Our story
An old art, played out in a new room on the Danforth.
Improv didn’t start with us, and it didn’t start in a comedy club. It started with kids playing games at a Chicago settlement house almost a century ago. SoCap is one of the rooms where that tradition keeps going — two floors above the Danforth, most nights of the week.
Where it came from
The philosophy: everyone can play.
In 1920s Chicago, a recreation worker named Viola Spolin learned a simple idea from her mentor Neva Boyd at Hull House: kids learn best, and most freely, through play. Spolin spent decades turning that idea into a set of “theater games” — exercises that quiet the self-conscious, judging part of the brain and let ordinary people be spontaneous on their feet.
Her conviction, written into her 1963 book Improvisation for the Theater, still runs through every class we teach: “Everyone can act. Everyone can improvise.” Talent, she believed, was just a greater capacity for experiencing — something anyone can build.

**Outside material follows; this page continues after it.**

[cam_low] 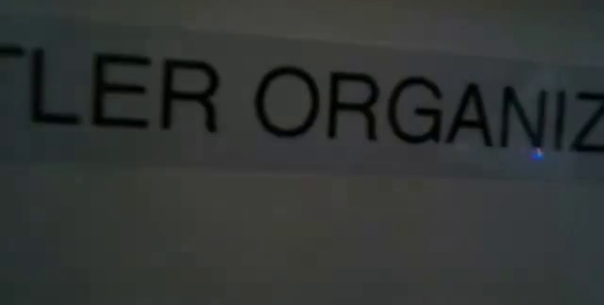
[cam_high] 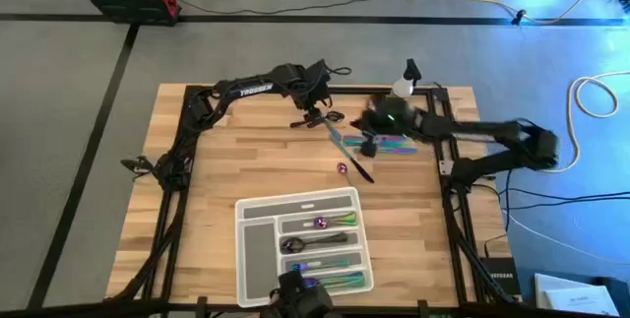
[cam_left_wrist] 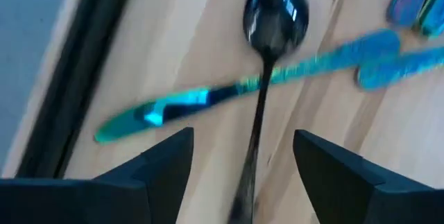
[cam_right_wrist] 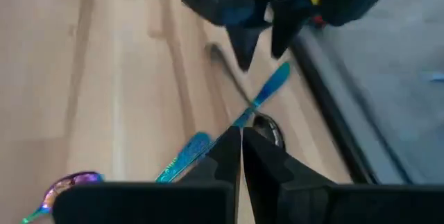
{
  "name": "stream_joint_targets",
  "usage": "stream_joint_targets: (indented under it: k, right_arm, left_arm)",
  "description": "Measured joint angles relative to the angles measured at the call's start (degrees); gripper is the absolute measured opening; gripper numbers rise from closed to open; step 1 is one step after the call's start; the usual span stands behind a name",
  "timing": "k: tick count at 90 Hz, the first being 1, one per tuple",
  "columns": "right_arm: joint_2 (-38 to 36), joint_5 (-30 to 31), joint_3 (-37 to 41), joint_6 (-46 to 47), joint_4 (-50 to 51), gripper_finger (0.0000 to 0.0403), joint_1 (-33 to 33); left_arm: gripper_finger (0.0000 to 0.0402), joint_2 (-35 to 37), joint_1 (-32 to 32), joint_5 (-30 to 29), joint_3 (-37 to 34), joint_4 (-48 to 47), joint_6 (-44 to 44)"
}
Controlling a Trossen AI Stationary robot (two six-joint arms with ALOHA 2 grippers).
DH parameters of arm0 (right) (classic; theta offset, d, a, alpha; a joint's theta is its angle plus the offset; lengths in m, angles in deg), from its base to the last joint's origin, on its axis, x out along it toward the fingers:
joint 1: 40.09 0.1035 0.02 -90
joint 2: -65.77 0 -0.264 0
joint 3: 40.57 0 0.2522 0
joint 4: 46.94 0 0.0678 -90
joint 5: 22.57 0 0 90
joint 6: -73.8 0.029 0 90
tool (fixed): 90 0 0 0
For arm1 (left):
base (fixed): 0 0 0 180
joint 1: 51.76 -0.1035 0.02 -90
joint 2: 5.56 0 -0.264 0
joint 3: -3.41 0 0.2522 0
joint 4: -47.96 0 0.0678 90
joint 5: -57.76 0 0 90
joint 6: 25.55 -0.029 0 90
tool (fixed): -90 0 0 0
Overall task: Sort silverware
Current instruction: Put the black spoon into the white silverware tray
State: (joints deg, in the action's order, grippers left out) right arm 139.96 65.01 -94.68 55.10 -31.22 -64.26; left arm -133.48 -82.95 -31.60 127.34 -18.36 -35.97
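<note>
Wooden table (cam_high: 236, 160) fills the middle of the high view, with the white compartment tray (cam_high: 258, 259) at lower centre holding several sorted pieces and a loose pile of iridescent silverware (cam_high: 379, 142) right of centre near the table's far edge. Left gripper (cam_left_wrist: 243, 161) sits at upper centre, fingers spread wide, nothing gripped, over a dark spoon (cam_left_wrist: 267, 50) that crosses a teal knife (cam_left_wrist: 201, 100). Right gripper (cam_right_wrist: 241, 156) is over the pile, fingers pressed together and holding nothing visible, and a lone iridescent spoon (cam_high: 342, 168) lies mid-table.
</note>
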Motion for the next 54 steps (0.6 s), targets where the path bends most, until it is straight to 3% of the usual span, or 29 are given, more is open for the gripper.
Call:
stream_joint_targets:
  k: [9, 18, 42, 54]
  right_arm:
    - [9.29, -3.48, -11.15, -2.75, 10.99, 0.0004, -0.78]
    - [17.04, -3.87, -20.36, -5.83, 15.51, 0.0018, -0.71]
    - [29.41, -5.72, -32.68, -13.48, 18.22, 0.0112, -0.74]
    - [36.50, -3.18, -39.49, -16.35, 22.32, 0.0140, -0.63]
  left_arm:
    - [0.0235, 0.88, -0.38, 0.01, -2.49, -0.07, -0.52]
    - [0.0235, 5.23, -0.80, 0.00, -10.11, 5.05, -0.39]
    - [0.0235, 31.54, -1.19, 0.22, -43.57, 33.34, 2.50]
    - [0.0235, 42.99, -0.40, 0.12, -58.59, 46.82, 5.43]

Spolin’s son, Paul Sills, took those games and built the first improvised theatre in America — the Compass Players (1955) — which grew into The Second City. In Chicago, Del Close pushed the work longer and braver, shaping the long-form “Harold” and the ethic every improviser still lives by: listen, accept the offer, and say yes, and…
Then, in Calgary in 1977, director Keith Johnstone invented Theatresports — improv staged as a good-natured competition, borrowing the heat of pro wrestling to pull an audience in. That’s the thread that found its way to Toronto.
Toronto, the ’90s
Learning the form, one set at a time.
Long before there was a SoCap, there were troupes grinding out weekly sets in church basements and back rooms — the same way improvisers have always come up. The Standins were one of them. Faces from rooms like this went on to teach, direct, and build the stages the next generation learned on.

How we got here
A straight line from Harbourfront to the Danforth.
SoCap isn’t a startup that discovered improv. It’s the latest room in a Toronto lineage four decades deep — carried, stage to stage, by the people who kept teaching it.
1982
Theatresports Toronto
Johnstone's Theatresports lands in Toronto with weekly shows at Harbourfront — the start of the city's longest continually running improv tradition.
2003
Bad Dog Theatre Company
Theatresports Toronto is reinvented as Bad Dog Theatre and opens a home on Danforth Ave. The push was led by the artistic trio of Kerry Griffin, Marcel St. Pierre, and Ralph MacLeod.
2014
The Social Capital Theatre
Ralph MacLeod helps open SoCap at 154 Danforth Ave, above the Black Swan — a multi-form room running improv, sketch, stand-up, and storytelling, with a school attached.
Today
SoCap Comedy
Classes for total beginners, live comedy most nights, and a stage that still runs on the oldest rule in the form: say yes, and see what happens.
What we believe
The rules are simple. Living them is the fun part.
Yes, and
Accept what your partner gives you, then add to it. It works on stage, and it works the second you walk back out the door.
Make your partner look good
The best improvisers aren't the funniest people in the room — they're the ones who make everyone around them funnier.
You don't need to be funny
Trying to be funny is what trips people up. We teach listening and presence. The laughs show up on their own.
Talent isn't the price of entry
Spolin had it right: anyone who wants to can learn to play. Our room is built for the nervous first-timer most of all.

We don’t take ourselves too seriously
Commit to the bit. Even the bad ones.
That’s SoCap co-founder Ralph MacLeod on the left, co-starring opposite the impressionist Fred Travalena — “the Man of a Thousand Faces” — in a no-budget basketball horror flick that history has not been kind to. Legend has it Travalena auditioned for Saturday Night Live 17 times and was never once cast.
He kept showing up anyway. That’s the whole game, really — commit fully, take the swing, and don’t wait for permission to be in the scene. The room you’re looking for might be the one you build yourself.